The pr Giraudon is trying to find new markers that could be targets for both diagnosis and therapy. “We want to understand the mechanisms that contribute to the development and worsening of bone marrow diseases. To what extent certain proteins (CHCP for those in the know, Editor’s note) play a role in the occurrence and development of proliferative diseases such as blood and marrow cancers. How these proteins interact and can become targets for therapies. We try to find the right place to put the medicine. » These targeted therapies represent the future in the fight against cancer. They avoid the adverse effects and toxicity of broad-spectrum chemotherapies.
“In 20 or 30 years, we have made spectacular progress in hematology. Today we can place many pathologies in long-term remission, with a gain in quality of life thanks to targeted therapy. »
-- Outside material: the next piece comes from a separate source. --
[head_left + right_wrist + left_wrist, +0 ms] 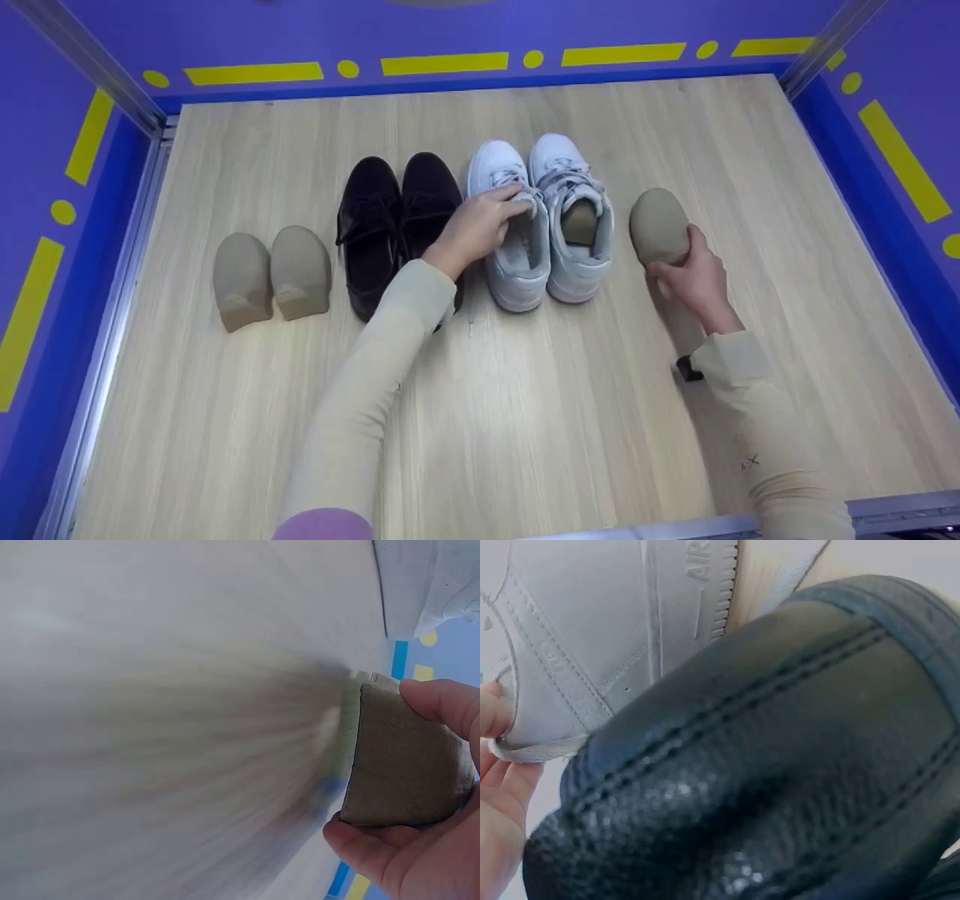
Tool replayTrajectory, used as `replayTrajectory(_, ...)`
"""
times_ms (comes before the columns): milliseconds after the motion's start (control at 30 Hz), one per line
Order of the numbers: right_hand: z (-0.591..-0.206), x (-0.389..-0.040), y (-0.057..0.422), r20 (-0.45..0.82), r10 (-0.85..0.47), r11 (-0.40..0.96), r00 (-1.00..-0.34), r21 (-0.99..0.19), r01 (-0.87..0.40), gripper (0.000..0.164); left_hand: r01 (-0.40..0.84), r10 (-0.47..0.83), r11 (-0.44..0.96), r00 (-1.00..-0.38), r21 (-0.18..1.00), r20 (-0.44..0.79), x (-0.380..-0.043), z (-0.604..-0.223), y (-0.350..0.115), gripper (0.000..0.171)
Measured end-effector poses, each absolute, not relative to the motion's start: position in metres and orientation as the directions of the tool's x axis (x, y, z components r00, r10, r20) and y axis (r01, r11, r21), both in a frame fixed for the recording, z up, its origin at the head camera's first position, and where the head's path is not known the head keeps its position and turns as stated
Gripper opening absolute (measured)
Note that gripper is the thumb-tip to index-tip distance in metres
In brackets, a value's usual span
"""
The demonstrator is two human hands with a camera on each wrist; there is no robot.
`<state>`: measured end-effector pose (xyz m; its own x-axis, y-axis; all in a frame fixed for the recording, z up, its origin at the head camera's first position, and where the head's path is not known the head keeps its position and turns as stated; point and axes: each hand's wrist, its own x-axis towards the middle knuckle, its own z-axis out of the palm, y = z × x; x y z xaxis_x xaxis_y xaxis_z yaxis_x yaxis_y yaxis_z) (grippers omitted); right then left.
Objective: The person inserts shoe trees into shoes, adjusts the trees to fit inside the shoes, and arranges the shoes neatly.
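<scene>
My left hand (474, 229) pinches the tongue of the left white sneaker (517, 289) at its opening; the left wrist view shows the fingers (490, 716) at the collar's edge. That shoe's heel interior looks bare, and its toe interior is hidden. Beside it stands the right white sneaker (576, 281), with a tan shoe insert (580, 223) visible inside. Farther right, my right hand (701, 281) holds another tan shoe insert (658, 225), rounded end pointing away. In the right wrist view, thumb and fingers grip the flat-ended insert (409, 757) by its sides.
A pair of black shoes (369, 195) stands left of the sneakers, under my left forearm. Two more tan inserts (241, 274) sit at the far left. Blue walls (480, 30) with yellow marks border the wooden board (525, 420) at the back and sides.
</scene>
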<state>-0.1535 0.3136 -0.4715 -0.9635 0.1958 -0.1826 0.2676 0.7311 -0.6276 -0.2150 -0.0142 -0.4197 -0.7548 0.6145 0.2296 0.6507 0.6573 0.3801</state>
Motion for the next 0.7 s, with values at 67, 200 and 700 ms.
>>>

A pre-clinical study on acute lymphoblastic leukemia
Dr Ronan Quéré is a researcher at Inserm and also a member of Inserm unit 123 in Dijon. Its specialty is acute lymphoblastic leukemia (ALL). “They represent 30% of pediatric cancers.” In his research, he has already demonstrated that a high-fat diet accelerates the development of ALL by transforming healthy cells into cancer cells (his work was published in Nat Comm).
To find new therapies, it is imperative to be able to work on tumors “except that once extracted, they cannot be preserved. We will therefore transplant the diseased cells into mice to create pre-clinical study models. Once they develop the disease, we can treat them, either with new chemical molecules, or with therapeutic antibodies to target cancer cells, or even test lipid nanoparticles. We then mix different lipids to make an emulsion (biotechnology), injected into the blood of the mice. We will thus target cancer cells to eliminate them. It is from these results that we decide to go (or not) further in a clinical trial. »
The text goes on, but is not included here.